« Par quelques plans d'une grotte aux multiples crevasses obscures, le générique de début évoque manifestement la cavité utérine et les fascinants mystères de la vie. Toute recherche poétique s'arrête là. Le film suit la préparation à l'accouchement de deux femmes. On enchaîne toute sorte d'exercices ponctués de gémissements poussifs, des entretiens avec une sage-femme chamanique, et puis on accouche – à la maison bien sûr, dans une chambre terne et laide. Braquée sur le vagin, la caméra rend compte des moindres détails les plus palpitants : la petite tête rougeâtre qui s'extrait péniblement, le placenta qui se déchire dans une gerbe colorée, le corps éjecté et les humeurs blanches et rouges qui se répandent autour.
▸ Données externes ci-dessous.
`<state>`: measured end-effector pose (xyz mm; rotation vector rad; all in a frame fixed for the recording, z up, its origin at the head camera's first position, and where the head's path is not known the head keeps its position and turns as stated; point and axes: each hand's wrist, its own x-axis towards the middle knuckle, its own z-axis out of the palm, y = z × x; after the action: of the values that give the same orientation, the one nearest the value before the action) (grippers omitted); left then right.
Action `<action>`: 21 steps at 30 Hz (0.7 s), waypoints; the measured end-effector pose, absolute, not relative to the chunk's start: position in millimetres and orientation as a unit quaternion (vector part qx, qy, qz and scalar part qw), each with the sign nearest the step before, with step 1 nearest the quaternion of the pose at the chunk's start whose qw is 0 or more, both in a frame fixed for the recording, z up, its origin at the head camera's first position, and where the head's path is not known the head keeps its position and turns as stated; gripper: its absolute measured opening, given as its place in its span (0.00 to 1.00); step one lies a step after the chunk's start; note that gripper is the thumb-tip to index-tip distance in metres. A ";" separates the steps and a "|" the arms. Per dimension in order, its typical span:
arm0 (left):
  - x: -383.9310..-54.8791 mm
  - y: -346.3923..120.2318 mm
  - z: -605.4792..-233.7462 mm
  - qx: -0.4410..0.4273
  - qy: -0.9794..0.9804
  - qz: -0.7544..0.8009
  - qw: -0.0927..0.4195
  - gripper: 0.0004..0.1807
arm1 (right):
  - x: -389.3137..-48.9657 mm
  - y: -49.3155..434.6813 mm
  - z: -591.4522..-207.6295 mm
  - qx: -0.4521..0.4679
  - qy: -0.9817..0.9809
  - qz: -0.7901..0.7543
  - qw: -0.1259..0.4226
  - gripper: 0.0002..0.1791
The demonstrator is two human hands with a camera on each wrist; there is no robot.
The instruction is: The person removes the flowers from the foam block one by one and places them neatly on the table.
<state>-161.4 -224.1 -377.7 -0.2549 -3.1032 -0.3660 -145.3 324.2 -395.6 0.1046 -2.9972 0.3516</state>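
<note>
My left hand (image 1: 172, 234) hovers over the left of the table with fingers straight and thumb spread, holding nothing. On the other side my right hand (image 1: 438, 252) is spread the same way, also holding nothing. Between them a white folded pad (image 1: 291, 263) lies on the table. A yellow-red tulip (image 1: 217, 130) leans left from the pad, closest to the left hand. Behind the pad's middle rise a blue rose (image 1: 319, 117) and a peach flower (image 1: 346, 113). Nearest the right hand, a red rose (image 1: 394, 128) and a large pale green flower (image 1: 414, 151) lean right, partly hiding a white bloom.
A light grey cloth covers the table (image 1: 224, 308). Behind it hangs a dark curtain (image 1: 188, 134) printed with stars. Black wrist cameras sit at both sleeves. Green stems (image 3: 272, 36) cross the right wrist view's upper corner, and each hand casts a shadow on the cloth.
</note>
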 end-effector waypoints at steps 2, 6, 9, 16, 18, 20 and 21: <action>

On s'attarde sur le cordon ombilical bleuâtre, sur le petit visage du bébé encore difforme, et sur les bonnes et les niaises paroles de la sage-femme qui préside la cérémonie.
Et tout cela sur un mode de réalisation fictionnalisant. La caméra, douée d'ubiquité et d'invisibilité, produit des plans sales et grossiers. Elle n'hésite pas à sauter d'un champ à un contre-champ, sans que les personnages ne s'en formalisent. Se met en place une lourde codification que la fiction utilise fréquemment, et qui nécessite en général une mise en scène, c'est-à-dire une construction artificielle des interactions entre les protagonistes et leur environnement. Chaque transition de plan s'effectue alors au mépris de toute spontanéité, de toute continuité au sein du monde représenté. Le film s'écarte ainsi de l'éthique documentarisante au profit d'une esthétique téléfilmique, banale et vulgaire.
Bien sûr, la naissance est un thème des plus fondamentaux, des plus merveilleux, des plus étonnants que la pensée humaine puisse tenter d’appréhender. Mais il ne suffit pas de s’emparer d’un sujet – aussi beau soit-il – et d’en recracher bêtement une partie. Ici, le résultat est à la hauteur du traitement : une mixture triste et nauséeuse.